Los Angeles County, if it were a nation, would be the 20th largest economy in the world. There are still plenty of low-skilled workers, mostly Latino now, but most of the bigger unions are gone.
Latinos staff 100% of the farming labor in L.A. (there’s still quite a bit in outlying areas), 100% of the cement finishing, 90% of shuttle truck driving from the port and most of the janitors, food-service workers, and garbage-truck workers, and roughly the same for many other small industries like electronics assembly.
Some years ago, an acquaintance of mine, an experienced union and political organizer, worked with a group of community organizers, immigrant rights advocates and university people on a plan called LA MAP (Los Angeles Manufacturing Action Project). They worked out a detailed and realistic organizing plan that might have worked. The unions would all co-operate on community-based “drives” down the Alameda corridor—the heart of Latino working class southeast L.A. County–using every union and church and community organizer they could recruit.

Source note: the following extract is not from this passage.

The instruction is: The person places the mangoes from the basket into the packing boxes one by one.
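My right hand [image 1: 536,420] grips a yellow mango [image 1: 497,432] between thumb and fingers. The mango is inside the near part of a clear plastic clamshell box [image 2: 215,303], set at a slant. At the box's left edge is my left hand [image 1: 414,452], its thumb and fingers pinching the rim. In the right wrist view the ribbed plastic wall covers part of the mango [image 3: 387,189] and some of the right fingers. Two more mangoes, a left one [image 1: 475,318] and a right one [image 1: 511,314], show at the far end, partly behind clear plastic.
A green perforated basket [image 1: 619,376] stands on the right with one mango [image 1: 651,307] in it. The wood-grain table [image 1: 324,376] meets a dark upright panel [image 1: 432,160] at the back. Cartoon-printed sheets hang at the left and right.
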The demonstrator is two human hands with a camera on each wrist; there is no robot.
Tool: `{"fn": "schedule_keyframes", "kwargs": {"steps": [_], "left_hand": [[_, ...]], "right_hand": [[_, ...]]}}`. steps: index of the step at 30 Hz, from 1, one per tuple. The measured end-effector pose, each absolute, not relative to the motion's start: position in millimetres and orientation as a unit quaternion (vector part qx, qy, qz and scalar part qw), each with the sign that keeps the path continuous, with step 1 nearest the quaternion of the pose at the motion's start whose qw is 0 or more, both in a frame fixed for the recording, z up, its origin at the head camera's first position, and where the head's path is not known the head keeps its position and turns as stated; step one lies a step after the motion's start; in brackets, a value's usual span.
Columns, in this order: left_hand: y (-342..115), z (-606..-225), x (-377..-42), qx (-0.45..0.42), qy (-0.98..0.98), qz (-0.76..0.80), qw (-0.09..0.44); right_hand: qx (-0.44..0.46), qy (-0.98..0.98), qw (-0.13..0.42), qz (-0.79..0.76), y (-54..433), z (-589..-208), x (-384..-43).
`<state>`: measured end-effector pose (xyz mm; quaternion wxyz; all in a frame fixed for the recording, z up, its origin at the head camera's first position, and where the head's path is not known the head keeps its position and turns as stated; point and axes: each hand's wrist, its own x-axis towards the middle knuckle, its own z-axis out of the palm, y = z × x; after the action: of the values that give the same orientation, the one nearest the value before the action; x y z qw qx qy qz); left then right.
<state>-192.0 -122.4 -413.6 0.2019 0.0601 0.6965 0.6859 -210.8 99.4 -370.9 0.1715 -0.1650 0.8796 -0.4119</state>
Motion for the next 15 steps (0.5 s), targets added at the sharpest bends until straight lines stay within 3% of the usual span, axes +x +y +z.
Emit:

Those who signed on would be funneled into the appropriate unions. Others would help in their own way. Mexicanos are not shy about unions. Mexico has plenty of militant ones. And the Justice for Janitors movement has worked wonders, as has UNITE-HERE for sewing and hotel workers—even though many of them bravely had to take part without a green card.
Okay, LA MAP might not have worked out–who knows? It got lukewarm union support, mostly from the Teamsters, which was later withdrawn. For most of the aging second-tier leadership of the bigger unions, it just wasn’t what they knew. They knew big single-shop organizing like the 1930s. Hot-target organizing, but not community organizing or anything else innovative. Pity.
This is the situation migrants step into in L.A., looking for work.